§ To do
Retype, word for word, the lines from the first line of the entries through the line that holds "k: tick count"; leave out the pictures.

————————

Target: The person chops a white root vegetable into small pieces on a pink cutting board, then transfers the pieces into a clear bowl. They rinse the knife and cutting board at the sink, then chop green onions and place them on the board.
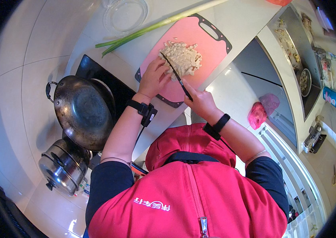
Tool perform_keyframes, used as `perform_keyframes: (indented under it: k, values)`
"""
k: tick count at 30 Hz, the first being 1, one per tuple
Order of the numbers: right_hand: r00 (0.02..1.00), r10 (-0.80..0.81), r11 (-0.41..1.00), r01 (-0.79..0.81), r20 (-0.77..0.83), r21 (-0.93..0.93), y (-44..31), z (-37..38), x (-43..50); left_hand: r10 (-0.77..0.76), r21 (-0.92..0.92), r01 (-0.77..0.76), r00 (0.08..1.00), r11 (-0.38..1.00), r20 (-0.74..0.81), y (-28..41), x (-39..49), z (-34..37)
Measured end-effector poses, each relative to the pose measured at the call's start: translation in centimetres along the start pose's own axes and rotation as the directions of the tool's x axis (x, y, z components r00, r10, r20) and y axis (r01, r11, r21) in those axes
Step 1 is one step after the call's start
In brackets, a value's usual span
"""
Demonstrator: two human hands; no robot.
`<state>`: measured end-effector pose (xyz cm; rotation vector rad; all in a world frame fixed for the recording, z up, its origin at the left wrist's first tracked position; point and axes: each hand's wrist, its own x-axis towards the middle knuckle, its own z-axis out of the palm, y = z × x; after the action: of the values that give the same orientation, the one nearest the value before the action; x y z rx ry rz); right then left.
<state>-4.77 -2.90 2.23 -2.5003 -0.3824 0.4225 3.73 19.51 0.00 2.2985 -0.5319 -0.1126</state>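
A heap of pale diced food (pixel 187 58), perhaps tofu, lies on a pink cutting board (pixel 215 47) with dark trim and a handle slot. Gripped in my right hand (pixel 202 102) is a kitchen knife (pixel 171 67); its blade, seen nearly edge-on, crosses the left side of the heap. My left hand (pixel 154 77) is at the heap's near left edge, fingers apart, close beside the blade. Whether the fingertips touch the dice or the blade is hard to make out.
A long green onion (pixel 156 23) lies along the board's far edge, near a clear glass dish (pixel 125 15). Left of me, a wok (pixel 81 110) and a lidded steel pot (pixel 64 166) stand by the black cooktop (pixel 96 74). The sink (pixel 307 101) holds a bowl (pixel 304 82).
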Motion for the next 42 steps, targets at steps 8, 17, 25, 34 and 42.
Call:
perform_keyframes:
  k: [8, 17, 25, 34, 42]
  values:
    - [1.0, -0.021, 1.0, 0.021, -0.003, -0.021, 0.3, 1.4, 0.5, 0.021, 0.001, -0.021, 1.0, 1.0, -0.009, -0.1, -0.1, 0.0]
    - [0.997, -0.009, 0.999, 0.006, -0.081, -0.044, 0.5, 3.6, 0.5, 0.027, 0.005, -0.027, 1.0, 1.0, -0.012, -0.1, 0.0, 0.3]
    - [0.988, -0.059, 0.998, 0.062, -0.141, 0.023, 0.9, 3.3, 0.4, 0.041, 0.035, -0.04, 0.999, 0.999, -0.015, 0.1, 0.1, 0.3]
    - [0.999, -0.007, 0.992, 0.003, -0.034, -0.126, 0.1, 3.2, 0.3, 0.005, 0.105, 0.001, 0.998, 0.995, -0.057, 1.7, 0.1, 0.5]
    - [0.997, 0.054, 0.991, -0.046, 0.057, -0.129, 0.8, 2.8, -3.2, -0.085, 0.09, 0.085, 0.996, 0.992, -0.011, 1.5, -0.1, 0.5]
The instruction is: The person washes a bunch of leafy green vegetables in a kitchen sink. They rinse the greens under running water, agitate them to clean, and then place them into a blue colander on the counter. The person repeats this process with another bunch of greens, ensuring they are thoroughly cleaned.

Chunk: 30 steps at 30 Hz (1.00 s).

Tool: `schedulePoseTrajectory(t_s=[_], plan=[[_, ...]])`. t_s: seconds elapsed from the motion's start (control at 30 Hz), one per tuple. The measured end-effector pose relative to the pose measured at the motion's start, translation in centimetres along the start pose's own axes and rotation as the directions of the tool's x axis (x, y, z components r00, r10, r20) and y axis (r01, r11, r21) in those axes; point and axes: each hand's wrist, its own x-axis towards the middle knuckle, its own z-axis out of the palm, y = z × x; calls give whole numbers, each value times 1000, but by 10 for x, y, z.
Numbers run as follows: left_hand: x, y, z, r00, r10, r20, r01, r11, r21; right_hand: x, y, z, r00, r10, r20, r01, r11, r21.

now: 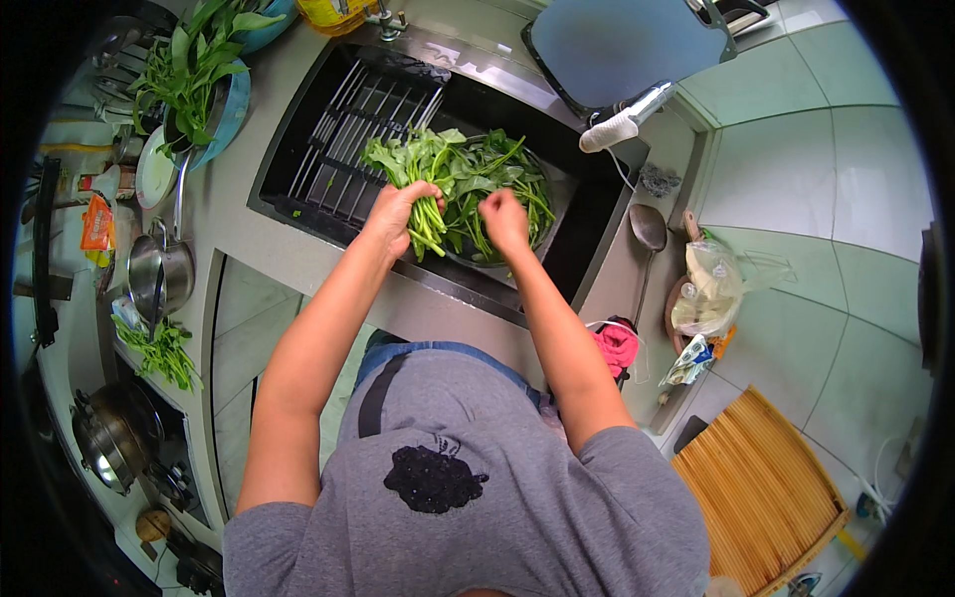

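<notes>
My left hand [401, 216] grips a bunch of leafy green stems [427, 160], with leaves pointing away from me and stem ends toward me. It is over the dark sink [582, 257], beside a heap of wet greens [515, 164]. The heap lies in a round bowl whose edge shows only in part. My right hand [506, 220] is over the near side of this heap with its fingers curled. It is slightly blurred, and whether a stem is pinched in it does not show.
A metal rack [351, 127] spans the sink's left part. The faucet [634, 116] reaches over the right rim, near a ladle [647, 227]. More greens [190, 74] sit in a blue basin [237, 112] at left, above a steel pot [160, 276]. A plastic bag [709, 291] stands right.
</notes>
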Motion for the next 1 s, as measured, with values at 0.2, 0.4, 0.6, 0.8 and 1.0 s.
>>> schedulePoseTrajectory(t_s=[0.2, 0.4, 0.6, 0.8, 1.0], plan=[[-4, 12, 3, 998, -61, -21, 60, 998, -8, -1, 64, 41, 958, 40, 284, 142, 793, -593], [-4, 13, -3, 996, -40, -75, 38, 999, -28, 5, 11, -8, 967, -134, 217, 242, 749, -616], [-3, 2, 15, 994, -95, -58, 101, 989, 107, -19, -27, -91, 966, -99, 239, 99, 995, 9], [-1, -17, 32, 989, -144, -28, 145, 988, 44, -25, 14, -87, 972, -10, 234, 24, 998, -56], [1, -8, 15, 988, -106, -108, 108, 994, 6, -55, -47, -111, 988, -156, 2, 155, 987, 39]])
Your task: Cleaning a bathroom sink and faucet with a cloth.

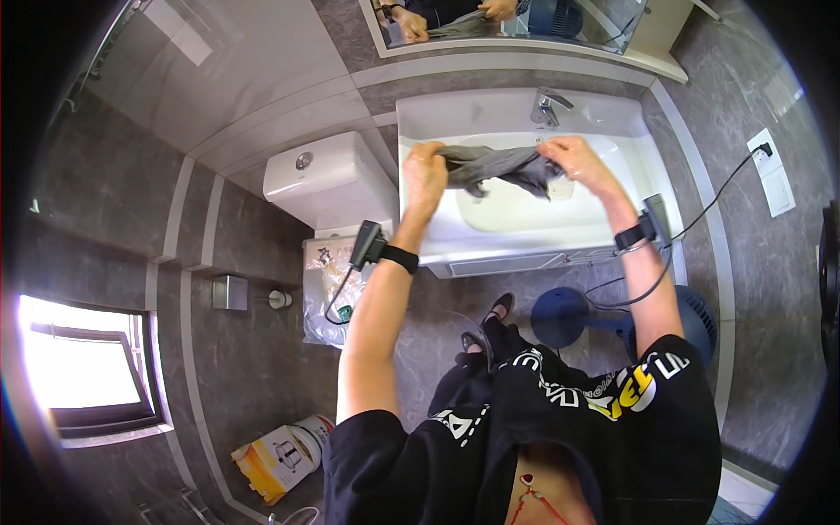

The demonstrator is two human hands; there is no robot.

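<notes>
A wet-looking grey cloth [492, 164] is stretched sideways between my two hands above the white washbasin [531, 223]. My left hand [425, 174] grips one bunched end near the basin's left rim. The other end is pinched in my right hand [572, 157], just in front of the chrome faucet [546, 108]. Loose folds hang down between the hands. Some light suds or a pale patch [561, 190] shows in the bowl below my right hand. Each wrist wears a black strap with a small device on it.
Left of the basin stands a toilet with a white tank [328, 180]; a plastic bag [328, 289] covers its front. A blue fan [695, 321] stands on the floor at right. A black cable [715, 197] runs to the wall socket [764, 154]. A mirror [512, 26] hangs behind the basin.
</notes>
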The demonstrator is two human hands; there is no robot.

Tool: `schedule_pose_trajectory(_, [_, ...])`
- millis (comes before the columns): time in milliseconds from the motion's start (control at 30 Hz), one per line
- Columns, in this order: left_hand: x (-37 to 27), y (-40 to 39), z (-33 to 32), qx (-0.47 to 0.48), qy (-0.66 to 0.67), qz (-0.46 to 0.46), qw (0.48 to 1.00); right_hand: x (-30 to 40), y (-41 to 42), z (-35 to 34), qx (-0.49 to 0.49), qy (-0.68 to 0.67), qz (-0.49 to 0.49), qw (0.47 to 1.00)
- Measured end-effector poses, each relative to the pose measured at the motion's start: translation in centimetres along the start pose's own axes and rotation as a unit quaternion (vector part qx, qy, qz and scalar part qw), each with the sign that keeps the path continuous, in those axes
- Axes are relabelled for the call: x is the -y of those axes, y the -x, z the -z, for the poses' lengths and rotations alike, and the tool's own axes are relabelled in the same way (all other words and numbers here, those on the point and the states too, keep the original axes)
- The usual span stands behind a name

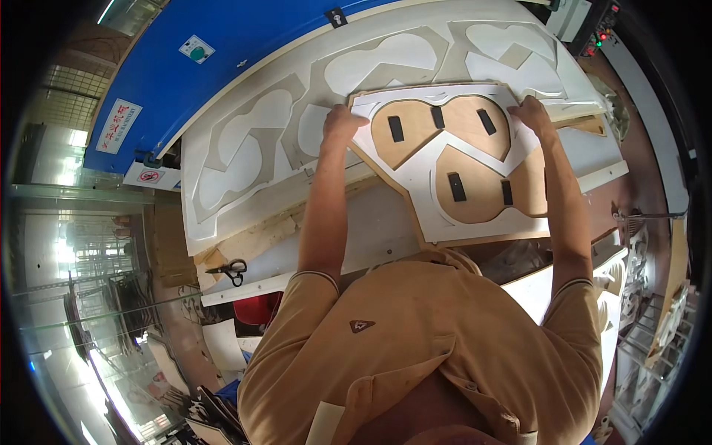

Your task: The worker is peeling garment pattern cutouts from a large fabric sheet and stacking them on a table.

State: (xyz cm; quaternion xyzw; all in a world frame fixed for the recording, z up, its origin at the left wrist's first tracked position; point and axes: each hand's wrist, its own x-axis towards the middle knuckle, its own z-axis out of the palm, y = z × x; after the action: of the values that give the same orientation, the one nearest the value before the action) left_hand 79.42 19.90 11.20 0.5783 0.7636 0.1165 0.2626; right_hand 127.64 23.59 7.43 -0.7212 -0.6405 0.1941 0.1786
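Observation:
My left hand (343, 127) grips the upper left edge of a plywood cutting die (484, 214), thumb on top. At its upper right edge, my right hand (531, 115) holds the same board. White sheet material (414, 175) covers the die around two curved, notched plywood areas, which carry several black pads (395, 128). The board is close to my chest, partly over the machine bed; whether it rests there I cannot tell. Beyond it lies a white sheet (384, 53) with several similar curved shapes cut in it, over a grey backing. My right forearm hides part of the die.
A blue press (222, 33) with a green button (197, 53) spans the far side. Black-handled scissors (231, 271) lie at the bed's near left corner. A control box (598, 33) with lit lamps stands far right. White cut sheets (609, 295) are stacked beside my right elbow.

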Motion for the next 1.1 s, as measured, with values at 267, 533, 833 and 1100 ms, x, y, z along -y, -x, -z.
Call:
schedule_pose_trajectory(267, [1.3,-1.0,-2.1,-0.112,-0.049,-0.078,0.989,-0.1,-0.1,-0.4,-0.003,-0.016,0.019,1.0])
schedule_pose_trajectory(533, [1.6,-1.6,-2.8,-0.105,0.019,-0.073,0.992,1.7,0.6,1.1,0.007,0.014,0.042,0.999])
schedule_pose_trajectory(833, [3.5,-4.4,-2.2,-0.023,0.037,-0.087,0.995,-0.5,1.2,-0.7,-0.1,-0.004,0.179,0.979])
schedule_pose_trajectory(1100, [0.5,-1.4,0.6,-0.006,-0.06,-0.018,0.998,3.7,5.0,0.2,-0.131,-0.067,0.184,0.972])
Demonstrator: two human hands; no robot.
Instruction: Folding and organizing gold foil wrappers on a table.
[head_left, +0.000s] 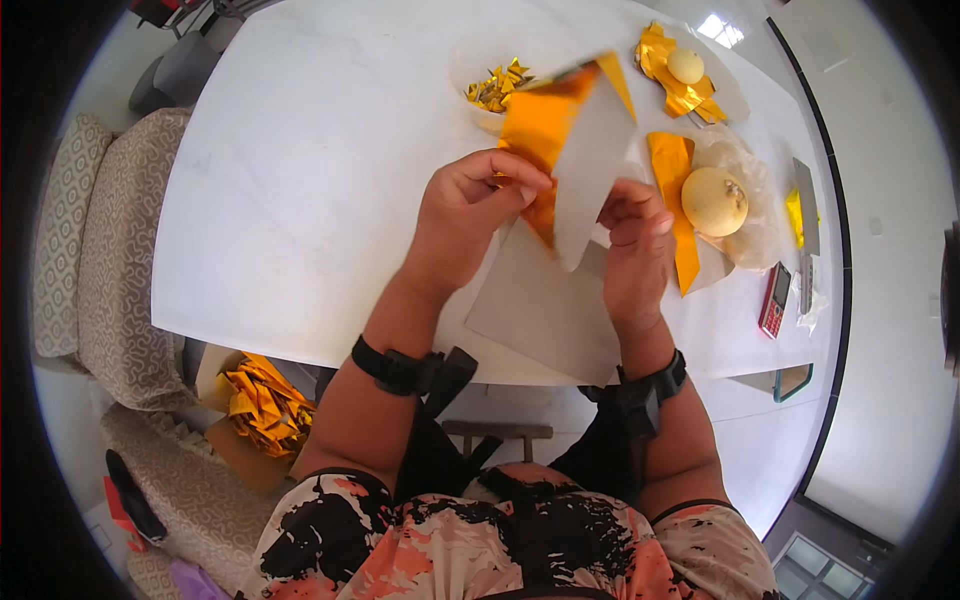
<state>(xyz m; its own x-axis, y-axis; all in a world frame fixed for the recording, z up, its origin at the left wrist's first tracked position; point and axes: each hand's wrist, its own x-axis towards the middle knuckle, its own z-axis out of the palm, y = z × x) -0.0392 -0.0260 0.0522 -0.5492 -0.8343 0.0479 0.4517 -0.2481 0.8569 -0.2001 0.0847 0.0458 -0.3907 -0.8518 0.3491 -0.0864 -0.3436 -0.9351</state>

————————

§ Output of the exercise
Target: The person chops a white root vegetable into small pieces on a pink cutting board, then transfers the pieces into a clear bowl. They rinse the knife and cutting board at the sink, then chop green onions and place them on the board.
Tool perform_keyframes, used as `perform_keyframes: (indented under it: k, values)`
"""
k: tick count at 30 Hz, the first being 1, one per tuple

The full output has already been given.